The Nelson Mandela Foundation is saddened by the news that former Zambian President Kenneth Kaunda has passed away. Our thoughts are with his family, friends and comrades.
It is no accident that former President Kaunda was one of the speakers at the funeral of Nelson Mandela. Madiba first met Kaunda in 1962 during his travels through Africa to secure support for a nascent armed struggle in South Africa. He next saw him soon after his release from prison in February 1990, when he visited Lusaka at the start of another tour of the African continent. The two leaders then maintained a friendship which would endure until Madiba’s passing in 2013.
That 1990 visit to Lusaka was emblematic of the role Zambia played in South Africa’s liberation struggle under Kaunda’s leadership. African National Congress (ANC) headquarters were located in Lusaka for many years.

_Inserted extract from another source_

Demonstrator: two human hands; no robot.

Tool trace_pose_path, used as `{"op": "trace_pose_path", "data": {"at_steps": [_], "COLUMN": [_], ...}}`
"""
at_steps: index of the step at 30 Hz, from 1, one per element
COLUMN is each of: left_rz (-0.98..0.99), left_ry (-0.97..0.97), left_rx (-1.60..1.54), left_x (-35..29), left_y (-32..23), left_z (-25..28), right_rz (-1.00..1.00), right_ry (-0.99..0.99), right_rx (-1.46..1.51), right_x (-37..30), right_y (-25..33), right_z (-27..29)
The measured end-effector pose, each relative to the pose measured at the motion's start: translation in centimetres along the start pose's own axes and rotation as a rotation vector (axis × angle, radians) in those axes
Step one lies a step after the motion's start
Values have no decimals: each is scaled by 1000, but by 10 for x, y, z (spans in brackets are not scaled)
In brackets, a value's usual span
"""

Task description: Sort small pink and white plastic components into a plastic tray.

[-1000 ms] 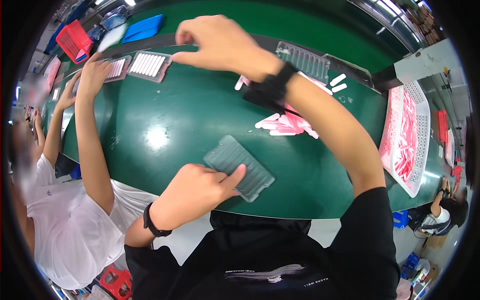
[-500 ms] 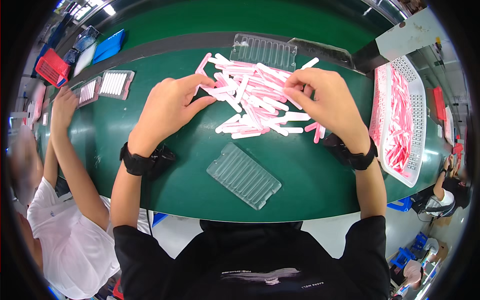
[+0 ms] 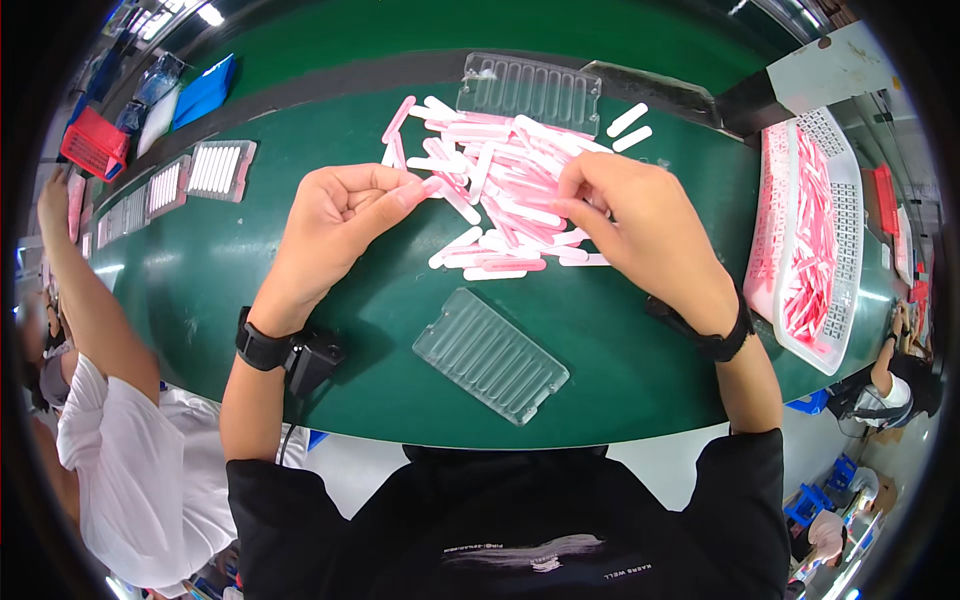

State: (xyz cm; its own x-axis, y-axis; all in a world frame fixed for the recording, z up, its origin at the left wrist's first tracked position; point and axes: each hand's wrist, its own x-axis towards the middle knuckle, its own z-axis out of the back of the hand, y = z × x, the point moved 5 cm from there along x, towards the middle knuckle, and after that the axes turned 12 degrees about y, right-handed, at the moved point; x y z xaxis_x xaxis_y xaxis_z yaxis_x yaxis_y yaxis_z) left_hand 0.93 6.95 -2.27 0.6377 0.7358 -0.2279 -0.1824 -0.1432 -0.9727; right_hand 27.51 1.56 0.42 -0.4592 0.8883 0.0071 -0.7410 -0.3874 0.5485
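Note:
A loose heap of flat pink and white plastic sticks [image 3: 515, 190] with rounded ends lies on the green table. At the heap's left side, my left hand [image 3: 350, 215] pinches one stick [image 3: 432, 186] between thumb and forefinger. My right hand [image 3: 640, 215] reaches over the right side of the heap, thumb and fingers drawn together against the sticks. What it holds, if anything, is hidden. In front of me a clear ribbed tray [image 3: 490, 355] lies slanted with bare grooves. Behind the heap a second clear tray [image 3: 528, 90] lies partly covered by sticks.
A white basket [image 3: 845, 230] full of the same sticks stands at right. Filled trays [image 3: 221, 170] sit at far left, close to a red basket [image 3: 96, 143] and a blue bag [image 3: 205, 92]. A co-worker's arm [image 3: 100, 290] reaches across on the left. A metal post [image 3: 830, 65] rises at upper right.
My left fingers have closed further on a stick. My right hand has shifted slightly left over the heap. Two white sticks now lie apart beyond it. The co-worker's arm has moved farther left.

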Motion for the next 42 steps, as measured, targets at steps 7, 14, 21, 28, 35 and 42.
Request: {"op": "trace_pose_path", "data": {"at_steps": [7, 14, 21, 28, 35, 42], "left_rz": [-46, -164, -85, -167, -105, -74], "left_ry": [40, -43, -94, -33, 22, 38], "left_rx": [-67, 130, 398, 264, 287, 394], "left_x": [-3, -2, -6, -5, -4, -5], "left_y": [2, 2, -9, 5, 0, -4], "left_z": [-6, -9, -9, -10, -10, -12], "right_rz": [-21, 111, 109, 252, 339, 238], "right_ry": [-103, -179, -241, -111, -63, 49], "right_rx": [543, 833, 816, -73, -252, -71], "right_x": [5, 4, -1, -20, -55, -57], "right_y": [4, 8, 8, 49, 107, 106], "right_z": [10, 3, 3, -1, -56, -54]}}
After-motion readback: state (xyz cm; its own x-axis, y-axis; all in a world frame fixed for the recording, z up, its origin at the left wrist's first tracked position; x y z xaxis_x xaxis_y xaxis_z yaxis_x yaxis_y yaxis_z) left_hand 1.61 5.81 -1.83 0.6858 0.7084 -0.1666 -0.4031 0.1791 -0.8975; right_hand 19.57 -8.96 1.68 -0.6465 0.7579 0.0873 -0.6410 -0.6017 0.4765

Zambia paid a heavy price for its support, with the country suffering systematic destabilisation by the apartheid state. In the 1980s Kaunda began to give his support to initiatives designed to find a negotiated transfer of power in South Africa. Many of the earliest engagements between the ANC and structures of the South African state and civil society took place in Zambia.

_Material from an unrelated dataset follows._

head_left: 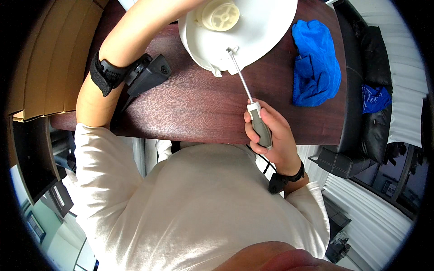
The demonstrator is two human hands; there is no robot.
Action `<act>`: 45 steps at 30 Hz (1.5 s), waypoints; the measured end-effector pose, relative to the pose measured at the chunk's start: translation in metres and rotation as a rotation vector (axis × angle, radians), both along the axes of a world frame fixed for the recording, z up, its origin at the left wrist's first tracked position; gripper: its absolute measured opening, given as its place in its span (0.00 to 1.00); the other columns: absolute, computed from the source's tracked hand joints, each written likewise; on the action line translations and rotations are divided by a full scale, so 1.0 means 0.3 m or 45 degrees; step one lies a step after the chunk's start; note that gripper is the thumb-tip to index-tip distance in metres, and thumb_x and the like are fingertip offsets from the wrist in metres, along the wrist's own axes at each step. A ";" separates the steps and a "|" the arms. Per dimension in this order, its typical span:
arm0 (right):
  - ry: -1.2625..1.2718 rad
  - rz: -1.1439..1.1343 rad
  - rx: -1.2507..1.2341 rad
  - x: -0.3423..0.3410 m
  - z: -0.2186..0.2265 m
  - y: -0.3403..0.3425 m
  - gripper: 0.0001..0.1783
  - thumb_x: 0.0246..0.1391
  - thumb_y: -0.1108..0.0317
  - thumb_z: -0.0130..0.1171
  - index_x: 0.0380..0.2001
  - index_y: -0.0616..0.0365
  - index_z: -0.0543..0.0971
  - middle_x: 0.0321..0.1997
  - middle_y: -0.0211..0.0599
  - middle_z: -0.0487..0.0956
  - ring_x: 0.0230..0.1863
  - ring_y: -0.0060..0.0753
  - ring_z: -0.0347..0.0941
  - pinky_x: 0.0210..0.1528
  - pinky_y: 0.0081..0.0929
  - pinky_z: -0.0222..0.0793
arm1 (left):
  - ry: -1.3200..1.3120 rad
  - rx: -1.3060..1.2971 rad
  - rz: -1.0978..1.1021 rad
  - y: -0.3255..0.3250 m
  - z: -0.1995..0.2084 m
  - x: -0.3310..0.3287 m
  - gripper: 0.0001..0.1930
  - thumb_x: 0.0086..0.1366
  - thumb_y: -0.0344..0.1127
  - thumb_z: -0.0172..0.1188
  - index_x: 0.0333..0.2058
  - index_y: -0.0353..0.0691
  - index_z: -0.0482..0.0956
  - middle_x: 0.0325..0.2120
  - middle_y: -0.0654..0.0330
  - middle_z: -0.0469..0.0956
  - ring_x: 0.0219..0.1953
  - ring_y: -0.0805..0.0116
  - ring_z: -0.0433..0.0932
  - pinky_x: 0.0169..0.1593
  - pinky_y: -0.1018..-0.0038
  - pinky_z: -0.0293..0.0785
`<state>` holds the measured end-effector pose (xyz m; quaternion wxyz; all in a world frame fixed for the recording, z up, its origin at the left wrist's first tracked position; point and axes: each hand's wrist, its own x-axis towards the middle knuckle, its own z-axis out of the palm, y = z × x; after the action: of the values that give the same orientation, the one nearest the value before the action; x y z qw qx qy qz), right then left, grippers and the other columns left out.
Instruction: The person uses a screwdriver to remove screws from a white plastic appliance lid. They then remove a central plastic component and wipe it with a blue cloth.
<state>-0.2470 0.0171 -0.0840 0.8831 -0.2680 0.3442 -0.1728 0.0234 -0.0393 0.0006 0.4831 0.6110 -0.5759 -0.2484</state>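
A screwdriver (257, 118) is held in the right hand (278, 135), its grey and white handle wrapped by the curled fingers and the thumb. The shaft is pointed up and slightly left, and its tip is brought to a small raised spot inside a white shell (266, 27); whether a screw is engaged there cannot be told. The shell is placed at the far side of the dark brown table (203, 108), partly cut off by the upper edge of the view. A round cream part (220, 17) with a spoked face is seen inside it, left of the tip.

The left forearm (131, 40) is stretched across the table toward the shell. The left hand is hidden beyond the upper edge, so its opening and any hold cannot be told. A black camera (151, 74) is strapped to that forearm, and a black band (289, 178) is worn on the right wrist. A crumpled blue cloth (316, 63) is left on the table, right of the shell.
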 end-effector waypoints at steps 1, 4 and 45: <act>-0.014 0.001 0.025 0.005 0.007 0.004 0.17 0.64 0.64 0.41 0.53 0.58 0.64 0.38 0.37 0.72 0.22 0.20 0.65 0.12 0.15 0.54 | 0.033 0.017 -0.002 0.001 0.011 -0.009 0.15 0.64 0.33 0.46 0.46 0.31 0.73 0.38 0.53 0.77 0.42 0.66 0.74 0.49 0.73 0.68; -0.030 0.023 0.045 0.005 0.012 -0.006 0.17 0.64 0.64 0.41 0.53 0.59 0.64 0.37 0.36 0.71 0.22 0.19 0.64 0.12 0.15 0.53 | -0.044 -0.065 -0.006 0.052 0.037 -0.043 0.15 0.64 0.33 0.46 0.46 0.31 0.73 0.38 0.53 0.77 0.43 0.66 0.74 0.49 0.72 0.68; 0.095 0.076 -0.316 0.005 -0.031 -0.025 0.17 0.64 0.66 0.40 0.53 0.63 0.61 0.35 0.37 0.69 0.17 0.17 0.62 0.10 0.14 0.54 | -0.148 -0.142 0.008 0.072 0.047 -0.050 0.14 0.64 0.33 0.46 0.44 0.32 0.74 0.36 0.54 0.77 0.41 0.67 0.74 0.47 0.73 0.68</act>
<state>-0.2454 0.0097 -0.0933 0.8345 -0.3916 0.3446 -0.1778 0.0085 -0.0178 0.0148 0.4830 0.5982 -0.6141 -0.1784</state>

In 1991 Kaunda stepped down from power after losing a democratic election. Soon thereafter Madiba was asked what lessons this offered the leadership of the ANC. Madiba responded: “No, there were really no new … lessons. We have seen established politicians … being defeated by other political parties which were in opposition and there was nothing new in that. Kaunda had … played his role, had served Zambia, the Southern African region of this continent and the rest of the continent, and the people wanted change, that is all. That would have happened anywhere in the world.”
We will not forget Kaunda’s contributions to the struggles against colonialism and apartheid, nor the lessons his life holds for reflection on how democracy should be measured and how it can be deepened.